Name Type Description
list Column

returns a column with list of action_if_failed from the set expectations rules

Source code in spark_expectations/utils/udf.py
def get_actions_list(column: Column) -> Column:
    """
    This function takes column of type array(map(str,str)) and creates list by picking action_if_failed from dict of failed expectations rules.
    Args:
        column: Provide a column of type array(map(str,str))

    Returns:
           list: returns a column with list of action_if_failed from the set expectations rules

    """
    column = remove_passing_status_maps(column)
    action_if_failed = transform(column, lambda x: x["action_if_failed"])
    return when(size(action_if_failed) == 0, array(lit("ignore"))).otherwise(action_if_failed)  # pragma: no cover

spark_expectations.utils.udf.remove_empty_maps(column: Column) -> Column

This function takes a column of type array(map(str,str)) and removes empty maps from it Args: column: Provide a column of type array(map(str,str)) Returns: list: Returns a Column which is not having empty maps

Source code in spark_expectations/utils/udf.py
def remove_empty_maps(column: Column) -> Column:
    """
    This function takes a column of type array(map(str,str)) and removes empty maps from it
    Args:
        column: Provide a column of type array(map(str,str))
        Returns:
                list: Returns a Column which is not having empty maps
    """
    # The below line is already tested in test_udf.py but not shown in coverage. So ignoring it for now!
    return filter(column, lambda x: size(x) > 0)  # pragma: no cover

spark_expectations.utils.udf.remove_passing_status_maps(column: Column) -> Column

This function takes a column of type array(map(str,str)) and removes maps with passing status from it Args: column: Provide a column of type array(map(str,str))

Returns:

Name Type Description
list Column

returns a Column with items with a passing status removed.

Source code in spark_expectations/utils/udf.py
def remove_passing_status_maps(column: Column) -> Column:
    """
    This function takes a column of type array(map(str,str)) and removes maps with passing status from it
    Args:
        column: Provide a column of type array(map(str,str))

    Returns:
           list: returns a Column with items with a passing status removed.

    """
    return filter(column, lambda x: x.getItem("status") != "pass")  # pragma: no cover

spark_expectations.utils.udf.safe_cast(spark: SparkSession, column: str, target_type: str) -> Column

Checks if ANSI mode is enabled. If enabled, uses try_cast to cast the column to the target type. If not, uses cast.

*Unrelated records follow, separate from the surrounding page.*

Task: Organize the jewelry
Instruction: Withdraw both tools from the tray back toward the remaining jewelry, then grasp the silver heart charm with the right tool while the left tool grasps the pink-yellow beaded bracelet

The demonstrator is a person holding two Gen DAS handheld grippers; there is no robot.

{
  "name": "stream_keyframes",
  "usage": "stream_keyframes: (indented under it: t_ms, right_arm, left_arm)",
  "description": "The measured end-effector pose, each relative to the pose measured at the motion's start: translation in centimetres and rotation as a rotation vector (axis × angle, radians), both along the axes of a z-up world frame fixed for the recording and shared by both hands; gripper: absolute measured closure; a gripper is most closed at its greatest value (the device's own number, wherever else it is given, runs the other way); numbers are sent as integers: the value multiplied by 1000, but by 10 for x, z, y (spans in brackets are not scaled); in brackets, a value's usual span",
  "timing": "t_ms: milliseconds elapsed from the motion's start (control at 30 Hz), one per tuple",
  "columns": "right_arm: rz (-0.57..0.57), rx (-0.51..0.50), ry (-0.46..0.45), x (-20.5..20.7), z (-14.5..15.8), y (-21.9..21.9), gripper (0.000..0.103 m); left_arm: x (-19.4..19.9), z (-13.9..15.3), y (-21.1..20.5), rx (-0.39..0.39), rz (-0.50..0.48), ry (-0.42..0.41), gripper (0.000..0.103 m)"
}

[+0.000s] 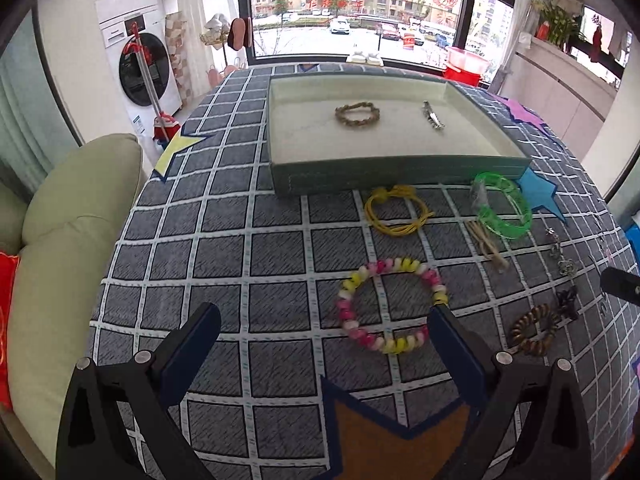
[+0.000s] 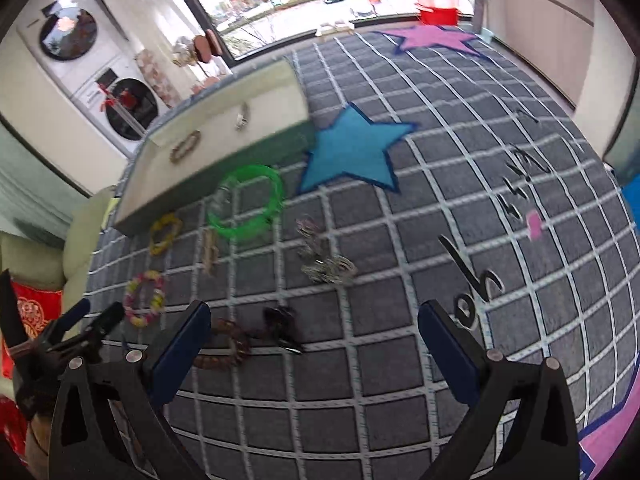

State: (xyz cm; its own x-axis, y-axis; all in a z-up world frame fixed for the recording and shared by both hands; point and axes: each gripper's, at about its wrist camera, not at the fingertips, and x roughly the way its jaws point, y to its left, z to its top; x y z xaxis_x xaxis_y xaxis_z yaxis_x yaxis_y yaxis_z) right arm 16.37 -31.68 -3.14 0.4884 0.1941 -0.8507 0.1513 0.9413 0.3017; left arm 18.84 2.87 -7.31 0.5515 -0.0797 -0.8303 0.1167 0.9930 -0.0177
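Note:
A shallow green tray [image 1: 400, 174] with a cream floor holds a braided tan bracelet [image 1: 357, 115] and a silver hair clip [image 1: 433, 117]. In front of it on the checked cloth lie a yellow cord bracelet [image 1: 396, 210], a green plastic bangle [image 1: 505, 205], a pink-yellow-white bead bracelet [image 1: 390, 306], a brown coil hair tie [image 1: 534, 330] and a silver chain [image 1: 562, 254]. My left gripper [image 1: 324, 320] is open and empty just near of the bead bracelet. My right gripper [image 2: 316, 320] is open and empty near the brown hair tie [image 2: 224, 344] and a dark clip [image 2: 284, 326].
A beige cushion [image 1: 68, 248] lies off the table's left edge. Felt stars are sewn on the cloth: blue [image 2: 354, 148], orange [image 1: 400, 432], yellow [image 1: 178, 148], pink [image 2: 434, 38]. A washer stack [image 1: 136, 48] and a window stand behind.

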Motion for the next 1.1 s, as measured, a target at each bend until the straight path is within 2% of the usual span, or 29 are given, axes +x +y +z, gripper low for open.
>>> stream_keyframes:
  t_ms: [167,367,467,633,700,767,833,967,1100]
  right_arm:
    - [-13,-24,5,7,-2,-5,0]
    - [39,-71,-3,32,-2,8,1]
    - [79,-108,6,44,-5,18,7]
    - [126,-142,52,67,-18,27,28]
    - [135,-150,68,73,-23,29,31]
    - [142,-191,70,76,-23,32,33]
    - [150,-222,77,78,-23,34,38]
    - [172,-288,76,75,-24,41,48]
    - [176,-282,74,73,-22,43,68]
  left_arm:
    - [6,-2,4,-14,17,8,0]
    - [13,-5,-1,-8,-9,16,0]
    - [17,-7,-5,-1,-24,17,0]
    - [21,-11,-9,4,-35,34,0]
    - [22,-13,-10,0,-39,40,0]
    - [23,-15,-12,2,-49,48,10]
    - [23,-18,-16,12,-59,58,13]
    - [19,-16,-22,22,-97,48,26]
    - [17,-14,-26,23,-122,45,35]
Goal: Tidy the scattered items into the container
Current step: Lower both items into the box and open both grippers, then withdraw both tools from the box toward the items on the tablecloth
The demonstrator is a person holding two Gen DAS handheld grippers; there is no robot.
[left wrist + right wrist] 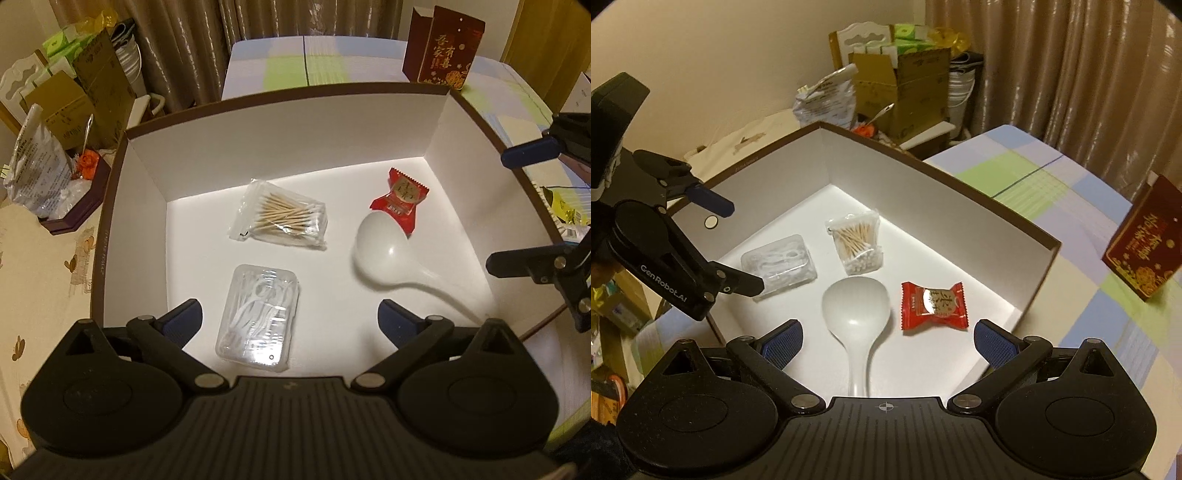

Args: spark: SparkSession column: column to cast (provided as a string) target_type: target type to cast to

Returns:

Name Type Description
Column Column

the casted column

Source code in spark_expectations/utils/udf.py
def safe_cast(spark: SparkSession, column: str, target_type: str) -> Column:
    """
    Checks if ANSI mode is enabled. If enabled, uses try_cast to cast the column to the target type. If not, uses cast.
    Args:
        spark: SparkSession
        column: column to cast (provided as a string)
        target_type: target type to cast to

    Returns:
        Column: the casted column
    """
    ansi_enabled = spark.conf.get("spark.sql.ansi.enabled", "false").lower() == "true"
    if ansi_enabled:
        return expr(f"try_cast({column} as {target_type})")
    else: 
        return expr(f"cast({column} as {target_type})")